Art market robust in crisis year 2022 - WFA cautiously optimistic for 2023

14 Feb. 2023 / Pressemitteilungen

The year 2022 was dominated by the Russian invasion of Ukraine and the war that has continued since then with all its consequences for the economy and capital markets. Another key issue for much of the year was still COVID-19, including the associated problems regarding restrictions and, above all, supply chains. All this led to a further increase in inflation, which significantly exceeded the estimates at the beginning of the year. There were also repercussions for growth forecasts, which had to be revised noticeably downward. Western central banks attempted to counter the inflation trend by massively raising key interest rates - abruptly ending the phase of zero and negative interest rates. 2022 was also a difficult year for investors on the stock markets, with prices of both equities and bonds coming under pressure, in some cases significantly, in the environment described. Shares of small-caps, such as those of WFA AG, and of companies from the crypto and technology sectors suffered the most.  

Against this background, the environment for the art market has also changed significantly since February 2022. In the first half of the year in particular, many market participants first took frightened refuge on the sidelines and waited. However, after waves of sales failed to materialize in the art market in the further course of 2022, a differentiated attitude gained the upper hand towards the end of the year. Important collector's items in the high-end have even risen in value in the past year. Here, collectors with "old money", who were not affected by the weakness of the tech market, pounced. In the European auctions at Ketterer, Grisebach, van Ham and the Dorotheum, for example, some outstanding prices were achieved. Overall, there was a clear trend in favor of live auctions with printed catalogs that could also be viewed online. In contrast, the atmospherically completely emotionless online-only auctions were only successful when the starting prices were set very low, to the detriment of the consignors. The positive development in the top segment has also been fed by the inflationary trend and the accompanying concern that cash assets could significantly lose value. 

In the broad so-called mid-market, which is relevant for WFA AG's trading business, there was a solid price trend, albeit with declining volumes, as a larger number of sellers and buyers had retreated to a watching brief.  

In the edition business, 2022 also saw a rather increasing demand for the already classic prints by Warhol, Haring, Lichtenstein and Hirst. In the other areas of the edition market, sales volumes decreased primarily due to two factors: the "Funny Money" from the Corona era, which had been made in particular in the technology scene, disappeared almost completely from the art market during the year. However, only a few speculatively priced editions declined in price. The supply chain problem continued to weigh on the market. Raw materials had become increasingly difficult to get, and workforces in production companies went into COVID quarantine in shifts.

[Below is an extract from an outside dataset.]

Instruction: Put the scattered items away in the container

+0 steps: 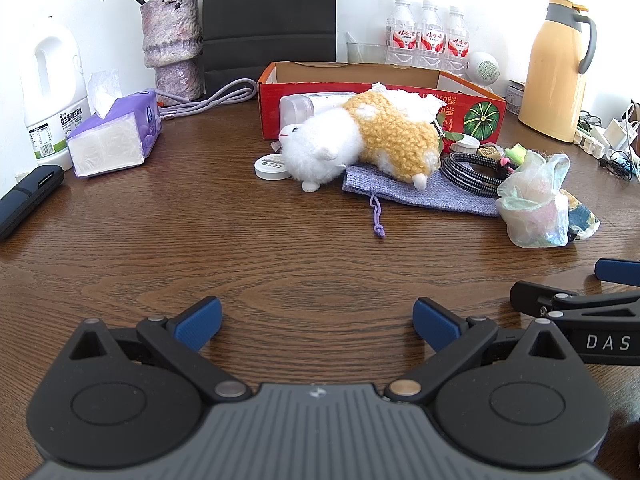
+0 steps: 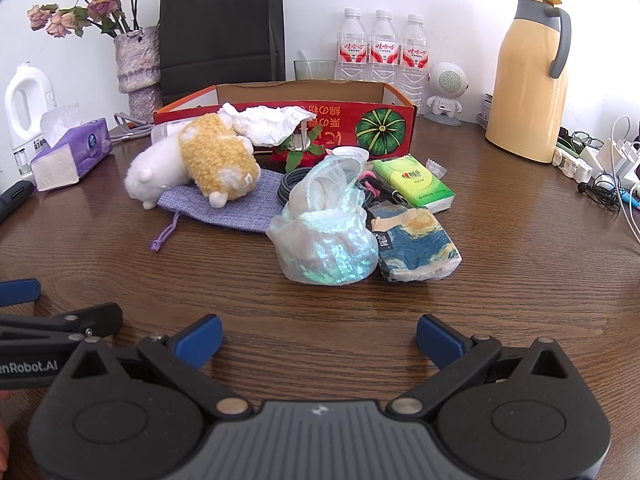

In some cases, this resulted in delivery delays of 6 - 12 months. The faltering supply of materials also significantly reduced the number of new editions, and a large number of projects had to be postponed until 2023.

Virtual art in the form of NFTs was the only sub-segment of the art market to experience a crash in 2022. Here, prices fell by 80-90% across the board and sales collapsed by as much as 95% year-on-year. However, hardly any of the observers in the classical art market were surprised by this development, as NFTs in 2020/21 had been bought almost exclusively for financial motives, while retail collectors were hardly ever seen. So it was only a matter of time when this hype would collapse. This was triggered by the price collapses in Bitcoin and Ethereum.   

While the winter of 2022/23 and probably also the spring in Europe and increasingly even in the U.S. will be characterized by recessionary tendencies, a new economic cycle with an - albeit probably moderate - recovery of the economy could emerge from the summer onwards. Interest rate increases could come to an end in the second quarter of 2023 - and inflation rates could fall significantly from March onwards, if only because of the base effect. The rising share prices in the course of 2023 so far seem to anticipate this development. 

Against this background, WFA AG is cautiously optimistic about the development of the art market in 2023, which has just started. Management expects a notable upward movement during the second half of the year, as many of the current stress factors currently seem to be digested or slowly vanish.. 

Particularly important for the edition market is that supply chain issues seem to be gradually dissipating and consequently a good number of new projects can be expected in 2023/24, which in turn should lead to higher sales volumes. 

A resurgence of NFTs is not expected for the time being. Like video art, they will probably tend to lead a somewhat niche existence in the art market. However, various business models are just emerging that implement other use cases of blockchain technology in the art market. At the center of these is, in particular, the effort to securitize works of art and thus make them available to investors.